_EXERCISE GOAL_: Each line that includes the word "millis" should be copied from the records.

_ENTRIES SHOWN_:
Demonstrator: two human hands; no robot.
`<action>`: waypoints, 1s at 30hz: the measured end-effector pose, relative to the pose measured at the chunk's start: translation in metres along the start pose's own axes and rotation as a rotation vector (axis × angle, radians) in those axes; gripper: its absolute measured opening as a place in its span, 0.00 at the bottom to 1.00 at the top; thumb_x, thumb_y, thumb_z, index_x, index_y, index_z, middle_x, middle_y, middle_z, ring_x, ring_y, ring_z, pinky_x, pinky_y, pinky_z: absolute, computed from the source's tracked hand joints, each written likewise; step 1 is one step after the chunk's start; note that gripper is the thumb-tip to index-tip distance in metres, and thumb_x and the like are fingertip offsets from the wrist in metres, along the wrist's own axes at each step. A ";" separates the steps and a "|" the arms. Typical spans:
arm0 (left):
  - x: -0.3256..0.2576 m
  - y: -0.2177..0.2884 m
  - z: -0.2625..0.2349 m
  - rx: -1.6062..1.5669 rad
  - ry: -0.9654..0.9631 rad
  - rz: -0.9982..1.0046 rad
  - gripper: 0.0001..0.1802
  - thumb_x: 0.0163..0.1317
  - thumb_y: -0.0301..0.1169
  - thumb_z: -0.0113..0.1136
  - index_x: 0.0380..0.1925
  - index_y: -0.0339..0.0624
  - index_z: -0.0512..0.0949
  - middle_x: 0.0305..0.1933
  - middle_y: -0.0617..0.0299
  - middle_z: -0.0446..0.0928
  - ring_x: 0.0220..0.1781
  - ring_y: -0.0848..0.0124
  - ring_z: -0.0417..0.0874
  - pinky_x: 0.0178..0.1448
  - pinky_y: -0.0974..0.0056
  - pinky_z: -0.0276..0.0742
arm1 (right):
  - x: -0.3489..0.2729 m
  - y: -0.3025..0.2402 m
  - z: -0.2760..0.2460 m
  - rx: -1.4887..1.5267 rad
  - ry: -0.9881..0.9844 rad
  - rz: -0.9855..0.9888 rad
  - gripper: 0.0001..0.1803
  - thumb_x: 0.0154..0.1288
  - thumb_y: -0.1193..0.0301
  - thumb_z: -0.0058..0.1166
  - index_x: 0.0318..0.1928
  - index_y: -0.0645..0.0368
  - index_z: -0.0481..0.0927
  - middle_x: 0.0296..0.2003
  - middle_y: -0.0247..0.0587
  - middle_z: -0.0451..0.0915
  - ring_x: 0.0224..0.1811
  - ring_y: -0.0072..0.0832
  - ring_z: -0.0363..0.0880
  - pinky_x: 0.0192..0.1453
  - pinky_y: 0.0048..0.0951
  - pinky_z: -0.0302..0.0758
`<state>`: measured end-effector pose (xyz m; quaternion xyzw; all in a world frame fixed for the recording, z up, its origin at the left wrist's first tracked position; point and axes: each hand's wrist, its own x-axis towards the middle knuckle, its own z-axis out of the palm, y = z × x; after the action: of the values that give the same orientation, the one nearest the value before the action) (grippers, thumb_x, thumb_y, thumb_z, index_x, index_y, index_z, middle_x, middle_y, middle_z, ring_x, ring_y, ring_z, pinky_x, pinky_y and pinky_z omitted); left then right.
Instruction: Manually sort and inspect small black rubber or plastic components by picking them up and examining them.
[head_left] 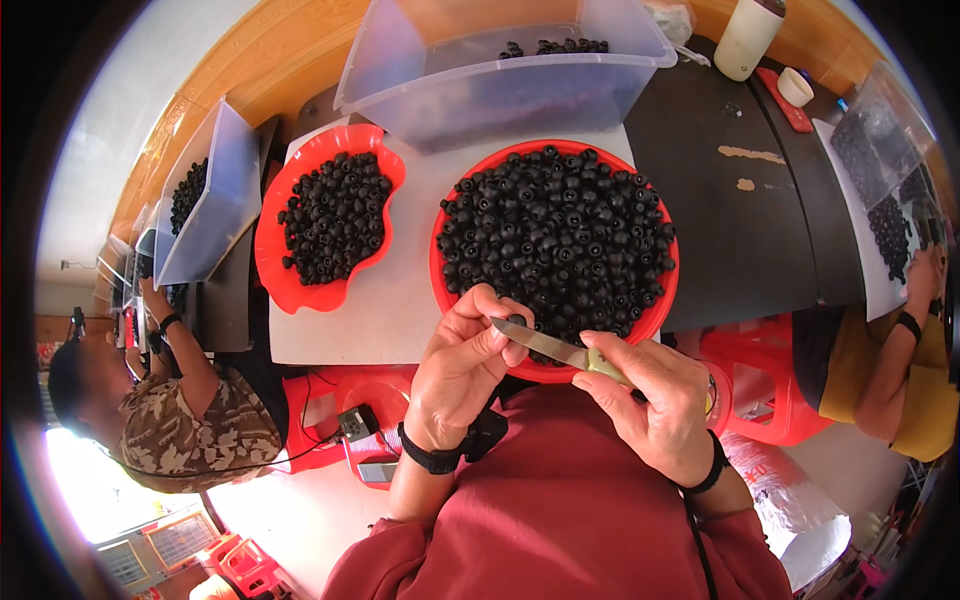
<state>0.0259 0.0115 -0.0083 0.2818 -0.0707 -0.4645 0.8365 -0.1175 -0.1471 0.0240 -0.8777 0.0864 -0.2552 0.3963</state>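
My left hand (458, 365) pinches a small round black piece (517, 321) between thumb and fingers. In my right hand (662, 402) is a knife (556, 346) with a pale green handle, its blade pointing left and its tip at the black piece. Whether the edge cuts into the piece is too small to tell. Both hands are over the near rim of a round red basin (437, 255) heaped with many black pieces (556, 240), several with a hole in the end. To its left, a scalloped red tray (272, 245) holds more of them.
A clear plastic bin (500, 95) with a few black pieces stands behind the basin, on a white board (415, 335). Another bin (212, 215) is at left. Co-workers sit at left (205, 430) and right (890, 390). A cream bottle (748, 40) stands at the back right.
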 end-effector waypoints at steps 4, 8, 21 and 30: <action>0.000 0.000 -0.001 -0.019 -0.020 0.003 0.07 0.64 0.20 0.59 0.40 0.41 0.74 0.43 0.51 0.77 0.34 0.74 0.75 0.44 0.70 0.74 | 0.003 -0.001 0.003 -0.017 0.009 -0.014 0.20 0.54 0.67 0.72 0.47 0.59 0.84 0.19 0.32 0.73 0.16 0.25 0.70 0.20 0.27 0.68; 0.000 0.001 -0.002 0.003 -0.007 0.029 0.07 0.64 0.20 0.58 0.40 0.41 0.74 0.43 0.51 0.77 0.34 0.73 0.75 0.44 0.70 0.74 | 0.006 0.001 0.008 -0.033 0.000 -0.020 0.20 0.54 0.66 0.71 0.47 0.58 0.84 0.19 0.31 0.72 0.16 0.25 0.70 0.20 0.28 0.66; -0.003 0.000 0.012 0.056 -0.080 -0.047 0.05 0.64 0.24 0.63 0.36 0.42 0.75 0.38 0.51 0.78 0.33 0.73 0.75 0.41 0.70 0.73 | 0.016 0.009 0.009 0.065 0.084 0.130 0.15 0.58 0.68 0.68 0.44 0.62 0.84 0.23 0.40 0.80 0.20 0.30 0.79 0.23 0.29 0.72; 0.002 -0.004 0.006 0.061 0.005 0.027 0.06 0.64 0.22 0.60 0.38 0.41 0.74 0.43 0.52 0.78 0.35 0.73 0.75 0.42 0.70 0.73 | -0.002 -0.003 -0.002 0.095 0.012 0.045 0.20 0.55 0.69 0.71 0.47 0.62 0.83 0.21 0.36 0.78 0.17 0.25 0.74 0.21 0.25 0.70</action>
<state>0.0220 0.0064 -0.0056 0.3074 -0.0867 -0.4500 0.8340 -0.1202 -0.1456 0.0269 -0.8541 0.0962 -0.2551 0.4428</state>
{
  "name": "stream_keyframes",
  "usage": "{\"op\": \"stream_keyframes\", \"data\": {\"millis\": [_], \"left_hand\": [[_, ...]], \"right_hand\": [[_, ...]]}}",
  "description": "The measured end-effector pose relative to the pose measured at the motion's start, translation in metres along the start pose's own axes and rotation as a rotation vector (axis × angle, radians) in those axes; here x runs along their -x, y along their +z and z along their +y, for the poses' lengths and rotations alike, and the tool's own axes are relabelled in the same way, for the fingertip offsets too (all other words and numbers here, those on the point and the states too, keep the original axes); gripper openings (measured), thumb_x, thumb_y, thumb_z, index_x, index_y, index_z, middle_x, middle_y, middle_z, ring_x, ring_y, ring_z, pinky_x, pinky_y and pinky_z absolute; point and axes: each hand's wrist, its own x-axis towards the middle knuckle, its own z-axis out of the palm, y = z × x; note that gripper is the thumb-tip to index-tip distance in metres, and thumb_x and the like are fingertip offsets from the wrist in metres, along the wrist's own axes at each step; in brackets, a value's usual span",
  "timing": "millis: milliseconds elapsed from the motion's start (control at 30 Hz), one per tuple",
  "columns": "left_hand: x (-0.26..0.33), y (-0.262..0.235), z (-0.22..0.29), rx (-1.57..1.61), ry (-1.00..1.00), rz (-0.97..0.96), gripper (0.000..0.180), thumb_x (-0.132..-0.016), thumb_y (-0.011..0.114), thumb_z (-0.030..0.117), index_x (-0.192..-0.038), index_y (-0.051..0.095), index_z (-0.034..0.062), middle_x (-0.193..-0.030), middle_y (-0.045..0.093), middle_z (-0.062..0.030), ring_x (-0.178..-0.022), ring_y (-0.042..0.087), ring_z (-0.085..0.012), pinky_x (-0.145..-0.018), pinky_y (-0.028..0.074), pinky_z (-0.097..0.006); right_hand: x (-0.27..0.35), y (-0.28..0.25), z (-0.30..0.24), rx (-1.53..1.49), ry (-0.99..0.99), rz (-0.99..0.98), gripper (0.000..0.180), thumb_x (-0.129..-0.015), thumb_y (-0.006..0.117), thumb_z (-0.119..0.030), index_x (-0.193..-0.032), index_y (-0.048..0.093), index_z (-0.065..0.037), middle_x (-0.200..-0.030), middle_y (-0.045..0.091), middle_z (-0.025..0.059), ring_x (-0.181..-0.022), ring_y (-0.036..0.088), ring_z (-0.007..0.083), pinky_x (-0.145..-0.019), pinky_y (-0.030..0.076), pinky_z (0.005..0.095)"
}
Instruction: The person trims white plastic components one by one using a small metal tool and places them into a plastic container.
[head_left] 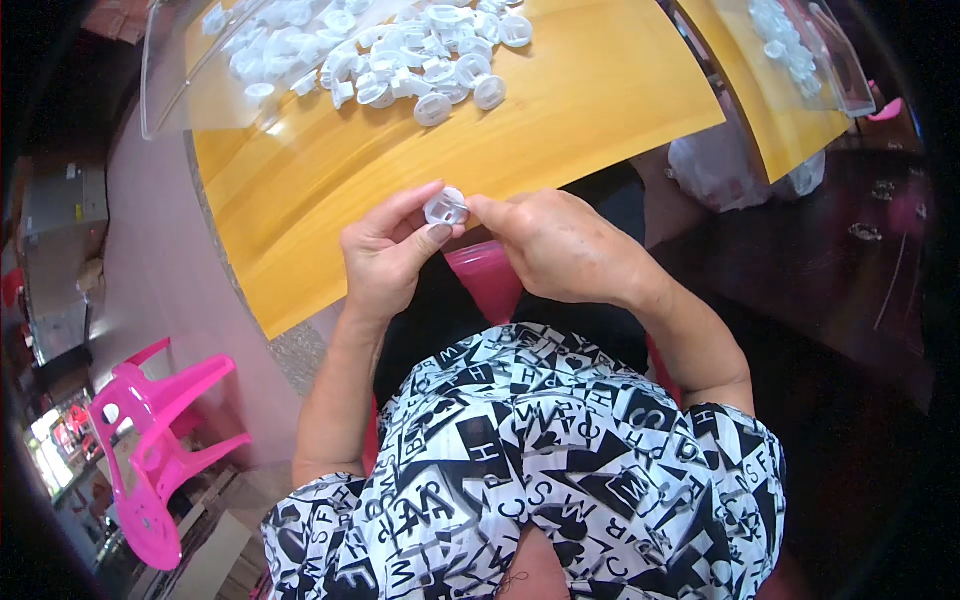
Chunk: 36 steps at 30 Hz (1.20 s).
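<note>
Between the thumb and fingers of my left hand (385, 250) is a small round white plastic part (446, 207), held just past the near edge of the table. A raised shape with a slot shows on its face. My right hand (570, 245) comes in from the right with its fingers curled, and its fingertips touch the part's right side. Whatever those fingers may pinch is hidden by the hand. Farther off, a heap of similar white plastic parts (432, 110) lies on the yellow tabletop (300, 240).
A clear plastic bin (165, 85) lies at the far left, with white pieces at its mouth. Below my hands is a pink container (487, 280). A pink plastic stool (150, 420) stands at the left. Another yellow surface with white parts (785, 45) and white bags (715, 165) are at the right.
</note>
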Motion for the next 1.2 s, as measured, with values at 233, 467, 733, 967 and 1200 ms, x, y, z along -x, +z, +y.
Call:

_REPLY_:
  "usage": "{\"op\": \"stream_keyframes\", \"data\": {\"millis\": [_], \"left_hand\": [[_, ...]], \"right_hand\": [[_, ...]]}}",
  "timing": "millis: milliseconds elapsed from the motion's start (control at 30 Hz), one per tuple",

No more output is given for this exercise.